This strong performance suggests that while many airlines are being pummeled by global unrest -- especially in Europe -- Hawaiian Airlines is actually profiting from the chaos. Let's take a look at how the company is distinguishing itself this year.

Strong results -- and more good things expected

In the second quarter, RASM increased 1.6% year over year at Hawaiian Airlines. That was easily the best result among U.S. airlines, outpacing No. 2 Southwest Airlines (NYSE:LUV), which reported a 0.6% year-over-year RASM gain.

As has been the case in recent quarters, Hawaiian's unit revenue growth was driven primarily by strong demand for travel between the West Coast and Hawaii. Additionally, after years of rapid capacity growth in that market, industry capacity between North America and Hawaii was flat last quarter on a year-over-year basis.

Meanwhile, unit revenue declines are finally moderating on international routes. Hawaiian's passenger revenue per available seat mile declined 5.5% year over year for international routes last quarter, but was up excluding the impact of the stronger dollar and lower fuel surcharges.

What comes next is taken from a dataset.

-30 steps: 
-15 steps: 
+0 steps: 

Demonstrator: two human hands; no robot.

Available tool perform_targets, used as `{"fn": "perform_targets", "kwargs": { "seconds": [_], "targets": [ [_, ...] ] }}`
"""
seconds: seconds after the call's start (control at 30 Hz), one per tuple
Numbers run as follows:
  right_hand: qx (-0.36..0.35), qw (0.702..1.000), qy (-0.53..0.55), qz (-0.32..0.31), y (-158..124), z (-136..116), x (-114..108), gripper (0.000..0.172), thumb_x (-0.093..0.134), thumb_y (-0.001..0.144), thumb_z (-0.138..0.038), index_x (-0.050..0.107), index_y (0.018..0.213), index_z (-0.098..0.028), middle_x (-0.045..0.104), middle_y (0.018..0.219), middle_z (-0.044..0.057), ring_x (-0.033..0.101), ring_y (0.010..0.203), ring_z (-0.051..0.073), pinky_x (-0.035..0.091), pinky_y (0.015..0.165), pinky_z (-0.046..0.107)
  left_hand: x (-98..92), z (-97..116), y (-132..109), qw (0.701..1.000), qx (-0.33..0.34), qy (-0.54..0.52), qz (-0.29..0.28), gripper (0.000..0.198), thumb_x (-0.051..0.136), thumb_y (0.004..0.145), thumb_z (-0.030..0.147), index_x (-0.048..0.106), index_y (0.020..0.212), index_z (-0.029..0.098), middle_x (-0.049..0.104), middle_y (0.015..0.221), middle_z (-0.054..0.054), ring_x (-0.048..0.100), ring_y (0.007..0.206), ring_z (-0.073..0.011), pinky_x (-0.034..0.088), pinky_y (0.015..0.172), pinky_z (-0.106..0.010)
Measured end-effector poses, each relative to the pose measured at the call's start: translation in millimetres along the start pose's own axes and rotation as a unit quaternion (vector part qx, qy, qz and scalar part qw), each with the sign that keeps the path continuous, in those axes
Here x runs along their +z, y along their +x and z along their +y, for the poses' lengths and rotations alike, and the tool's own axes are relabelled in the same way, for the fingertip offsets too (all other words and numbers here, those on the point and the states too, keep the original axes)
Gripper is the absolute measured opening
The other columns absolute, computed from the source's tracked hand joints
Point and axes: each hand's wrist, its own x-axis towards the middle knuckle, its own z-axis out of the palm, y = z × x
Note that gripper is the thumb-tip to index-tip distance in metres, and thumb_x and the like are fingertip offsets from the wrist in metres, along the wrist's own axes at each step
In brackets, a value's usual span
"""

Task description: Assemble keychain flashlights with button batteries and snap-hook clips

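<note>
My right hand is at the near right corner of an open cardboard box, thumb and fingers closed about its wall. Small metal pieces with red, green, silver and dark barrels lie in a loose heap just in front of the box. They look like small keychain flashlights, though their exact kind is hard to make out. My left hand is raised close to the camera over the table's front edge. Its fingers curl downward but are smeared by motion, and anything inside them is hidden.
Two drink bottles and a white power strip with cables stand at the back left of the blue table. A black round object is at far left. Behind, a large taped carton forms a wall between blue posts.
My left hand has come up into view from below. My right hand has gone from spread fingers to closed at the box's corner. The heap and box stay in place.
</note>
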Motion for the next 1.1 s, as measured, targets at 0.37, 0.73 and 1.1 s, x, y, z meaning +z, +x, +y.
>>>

Among international markets, Japan-Hawaii routes performed particularly well.

Hawaiian Airlines expects unit revenue trends to remain solid in Q3. It has forecast that RASM will be in a range of down 1% to up 2% this quarter, despite an uptick in domestic competitive capacity and tougher comparisons.

Nobody else has it this good

Hawaiian Airlines' positive unit revenue trend contrasts sharply with what other airlines are facing. It is the only U.S. carrier that expects unit revenue to grow in Q3.

By contrast, Delta Air Lines (NYSE:DAL) -- which has recently had the best unit revenue results among U.S. airlines with large long-haul operations -- expects its unit revenue declines to get worse in the short term before improving after Labor Day. Delta has forecast that passenger revenue per available seat mile will decline 4% to 6% year over year in Q3.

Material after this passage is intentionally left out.